• [Exercise inputs]
++++++

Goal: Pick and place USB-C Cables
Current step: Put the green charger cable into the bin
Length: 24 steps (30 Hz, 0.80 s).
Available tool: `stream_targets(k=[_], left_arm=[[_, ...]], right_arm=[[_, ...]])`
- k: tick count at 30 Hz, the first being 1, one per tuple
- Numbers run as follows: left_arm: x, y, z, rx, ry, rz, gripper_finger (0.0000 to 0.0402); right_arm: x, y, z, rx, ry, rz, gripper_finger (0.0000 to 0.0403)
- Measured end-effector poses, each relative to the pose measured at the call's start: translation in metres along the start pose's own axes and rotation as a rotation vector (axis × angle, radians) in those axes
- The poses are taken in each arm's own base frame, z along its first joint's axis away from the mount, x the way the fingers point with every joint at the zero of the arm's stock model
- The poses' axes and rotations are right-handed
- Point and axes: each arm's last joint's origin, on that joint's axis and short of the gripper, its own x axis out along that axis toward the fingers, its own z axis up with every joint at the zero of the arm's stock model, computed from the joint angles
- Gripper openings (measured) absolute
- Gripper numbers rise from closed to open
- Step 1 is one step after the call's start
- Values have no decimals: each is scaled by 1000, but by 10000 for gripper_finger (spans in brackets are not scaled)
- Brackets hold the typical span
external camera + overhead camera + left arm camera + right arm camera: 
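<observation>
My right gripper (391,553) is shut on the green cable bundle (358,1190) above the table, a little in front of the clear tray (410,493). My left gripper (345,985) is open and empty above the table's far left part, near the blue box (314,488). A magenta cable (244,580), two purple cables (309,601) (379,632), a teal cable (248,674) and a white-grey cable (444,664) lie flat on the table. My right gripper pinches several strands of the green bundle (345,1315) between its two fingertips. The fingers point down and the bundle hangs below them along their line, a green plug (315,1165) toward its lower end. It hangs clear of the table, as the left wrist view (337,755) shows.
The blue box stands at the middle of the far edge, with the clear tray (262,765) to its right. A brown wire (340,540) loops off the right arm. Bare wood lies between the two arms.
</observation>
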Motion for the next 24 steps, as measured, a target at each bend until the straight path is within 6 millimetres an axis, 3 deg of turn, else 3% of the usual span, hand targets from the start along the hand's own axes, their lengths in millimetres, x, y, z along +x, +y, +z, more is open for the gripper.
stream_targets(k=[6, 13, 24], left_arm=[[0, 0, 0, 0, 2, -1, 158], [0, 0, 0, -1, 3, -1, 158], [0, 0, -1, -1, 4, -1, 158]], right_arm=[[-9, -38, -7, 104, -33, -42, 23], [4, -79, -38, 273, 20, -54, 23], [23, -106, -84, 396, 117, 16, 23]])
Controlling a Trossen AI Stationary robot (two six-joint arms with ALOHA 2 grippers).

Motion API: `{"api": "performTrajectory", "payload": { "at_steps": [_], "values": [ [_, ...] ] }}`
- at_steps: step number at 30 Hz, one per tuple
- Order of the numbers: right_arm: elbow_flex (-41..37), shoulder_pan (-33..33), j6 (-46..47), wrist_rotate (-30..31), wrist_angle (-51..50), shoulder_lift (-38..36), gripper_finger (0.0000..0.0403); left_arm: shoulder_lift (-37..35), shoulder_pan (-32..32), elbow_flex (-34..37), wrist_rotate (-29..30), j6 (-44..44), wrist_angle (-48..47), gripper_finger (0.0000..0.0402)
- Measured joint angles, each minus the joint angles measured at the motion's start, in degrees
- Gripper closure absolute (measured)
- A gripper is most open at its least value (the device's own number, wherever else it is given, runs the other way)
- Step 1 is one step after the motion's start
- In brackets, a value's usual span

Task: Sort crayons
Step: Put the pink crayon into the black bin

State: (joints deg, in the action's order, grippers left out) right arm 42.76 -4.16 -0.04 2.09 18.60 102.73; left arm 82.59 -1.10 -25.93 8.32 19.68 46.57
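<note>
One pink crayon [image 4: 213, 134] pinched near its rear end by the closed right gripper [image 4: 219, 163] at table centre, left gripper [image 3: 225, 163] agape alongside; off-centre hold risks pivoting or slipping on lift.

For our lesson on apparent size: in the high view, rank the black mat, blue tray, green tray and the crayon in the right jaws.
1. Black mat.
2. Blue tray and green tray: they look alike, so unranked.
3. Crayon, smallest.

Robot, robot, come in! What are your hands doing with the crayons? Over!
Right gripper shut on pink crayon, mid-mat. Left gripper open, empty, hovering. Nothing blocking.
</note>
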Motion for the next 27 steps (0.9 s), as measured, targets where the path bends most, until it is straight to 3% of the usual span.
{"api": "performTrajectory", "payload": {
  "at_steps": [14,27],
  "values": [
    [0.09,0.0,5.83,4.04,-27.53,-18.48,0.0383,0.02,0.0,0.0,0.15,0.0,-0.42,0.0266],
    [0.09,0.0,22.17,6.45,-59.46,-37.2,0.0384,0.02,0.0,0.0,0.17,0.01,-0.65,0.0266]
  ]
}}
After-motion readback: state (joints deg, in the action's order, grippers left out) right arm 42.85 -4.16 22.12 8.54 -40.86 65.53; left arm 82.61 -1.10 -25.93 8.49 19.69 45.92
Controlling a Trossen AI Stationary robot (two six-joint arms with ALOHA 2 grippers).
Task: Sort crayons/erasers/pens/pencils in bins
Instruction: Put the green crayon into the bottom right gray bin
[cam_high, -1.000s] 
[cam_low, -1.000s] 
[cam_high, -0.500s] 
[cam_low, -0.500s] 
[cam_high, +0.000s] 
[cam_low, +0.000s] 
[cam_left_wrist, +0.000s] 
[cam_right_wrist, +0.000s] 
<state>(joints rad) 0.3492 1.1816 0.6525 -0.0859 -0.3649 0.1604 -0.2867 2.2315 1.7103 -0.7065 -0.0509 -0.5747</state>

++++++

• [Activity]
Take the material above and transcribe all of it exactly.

• [Response area]
Goal: Pick and place USB-C Cables
Current step: Put the green charger cable into the bin
Length: 24 steps (30 Hz, 0.80 s).
Available tool: `stream_targets(k=[_], left_arm=[[_, ...]], right_arm=[[_, ...]])`
- k: tick count at 30 Hz, the first being 1, one per tuple
- Numbers run as follows: left_arm: x, y, z, rx, ry, rz, gripper_finger (0.0000 to 0.0402); right_arm: x, y, z, rx, ry, rz, gripper_finger (0.0000 to 0.0403)
- Measured end-effector poses, each relative to the pose measured at the call's start: translation in metres along the start pose's own axes and rotation as a rotation vector (axis × angle, radians) in those axes
- The poses are taken in each arm's own base frame, z along its first joint's axis away from the mount, x the way the fingers point with every joint at the zero of the arm's stock model
- The poses' axes and rotations are right-handed
- Point and axes: each arm's last joint's origin, on that joint's axis and short of the gripper, its own x axis out along that axis toward the fingers, its own z axis up with every joint at the zero of the arm's stock model, computed from the joint angles
- Gripper openings (measured) absolute
- Gripper numbers rise from closed to open
- Step 1 is one step after the call's start
- Values have no decimals: each is scaled by 1000, but by 10000 for gripper_finger (spans in brackets are not scaled)
- Brackets hold the typical span
external camera + overhead camera + left arm camera + right arm camera: 
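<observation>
My right gripper (391,553) is shut on the green cable bundle (358,1190) above the table, a little in front of the clear tray (410,493). My left gripper (345,985) is open and empty above the table's far left part, near the blue box (314,488). A magenta cable (244,580), two purple cables (309,601) (379,632), a teal cable (248,674) and a white-grey cable (444,664) lie flat on the table. My right gripper pinches several strands of the green bundle (345,1315) between its two fingertips. The fingers point down and the bundle hangs below them along their line, a green plug (315,1165) toward its lower end. It hangs clear of the table, as the left wrist view (337,755) shows.
The blue box stands at the middle of the far edge, with the clear tray (262,765) to its right. A brown wire (340,540) loops off the right arm. Bare wood lies between the two arms.
</observation>
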Motion for the next 24 steps, as measured, a target at each bend until the straight path is within 6 millimetres an axis, 3 deg of turn, else 3% of the usual span, hand targets from the start along the hand's own axes, their lengths in millimetres, x, y, z along +x, +y, +z, more is open for the gripper.
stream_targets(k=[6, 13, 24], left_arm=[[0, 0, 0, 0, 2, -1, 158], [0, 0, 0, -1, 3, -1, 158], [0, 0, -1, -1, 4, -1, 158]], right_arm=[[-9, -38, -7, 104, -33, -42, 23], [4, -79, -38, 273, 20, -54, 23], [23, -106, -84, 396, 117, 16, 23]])
Controlling a Trossen AI Stationary robot (two six-joint arms with ALOHA 2 grippers).

Motion API: `{"api": "performTrajectory", "payload": { "at_steps": [_], "values": [ [_, ...] ] }}`
- at_steps: step number at 30 Hz, one per tuple
- Order of the numbers: right_arm: elbow_flex (-41..37), shoulder_pan (-33..33), j6 (-46..47), wrist_rotate (-30..31), wrist_angle (-51..50), shoulder_lift (-38..36), gripper_finger (0.0000..0.0403); left_arm: shoulder_lift (-37..35), shoulder_pan (-32..32), elbow_flex (-34..37), wrist_rotate (-29..30), j6 (-44..44), wrist_angle (-48..47), gripper_finger (0.0000..0.0402)
- Measured joint angles, each minus the joint angles measured at the motion's start, in degrees
- Gripper closure absolute (measured)
- A gripper is most open at its least value (the device's own number, wherever else it is given, runs the other way)
- Step 1 is one step after the motion's start
- In brackets, a value's usual span

Task: Sort crayons
Step: Put the pink crayon into the black bin

State: (joints deg, in the action's order, grippers left out) right arm 42.76 -4.16 -0.04 2.09 18.60 102.73; left arm 82.59 -1.10 -25.93 8.32 19.68 46.57
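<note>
One pink crayon [image 4: 213, 134] pinched near its rear end by the closed right gripper [image 4: 219, 163] at table centre, left gripper [image 3: 225, 163] agape alongside; off-centre hold risks pivoting or slipping on lift.

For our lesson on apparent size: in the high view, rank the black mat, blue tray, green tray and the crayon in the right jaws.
1. Black mat.
2. Blue tray and green tray: they look alike, so unranked.
3. Crayon, smallest.

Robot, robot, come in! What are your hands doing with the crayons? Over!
Right gripper shut on pink crayon, mid-mat. Left gripper open, empty, hovering. Nothing blocking.
</note>
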Motion for the next 27 steps (0.9 s), as measured, targets where the path bends most, until it is straight to 3% of the usual span.
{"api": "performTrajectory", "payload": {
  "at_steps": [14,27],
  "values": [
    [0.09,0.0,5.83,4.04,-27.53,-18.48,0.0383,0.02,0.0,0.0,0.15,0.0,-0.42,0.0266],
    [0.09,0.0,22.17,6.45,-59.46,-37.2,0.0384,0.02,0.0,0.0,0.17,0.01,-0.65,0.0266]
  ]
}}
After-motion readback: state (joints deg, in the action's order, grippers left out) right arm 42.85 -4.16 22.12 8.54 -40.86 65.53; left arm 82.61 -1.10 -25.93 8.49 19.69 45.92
Controlling a Trossen AI Stationary robot (two six-joint arms with ALOHA 2 grippers).
Task: Sort crayons/erasers/pens/pencils in bins
Instruction: Put the green crayon into the bottom right gray bin
[cam_high, -1.000s] 
[cam_low, -1.000s] 
[cam_high, -0.500s] 
[cam_low, -0.500s] 
[cam_high, +0.000s] 
[cam_low, +0.000s] 
[cam_left_wrist, +0.000s] 
[cam_right_wrist, +0.000s] 
<state>(joints rad) 0.3492 1.1816 0.6525 -0.0859 -0.3649 0.1604 -0.2867 2.2315 1.7103 -0.7065 -0.0509 -0.5747</state>

Nothing more belongs to this answer.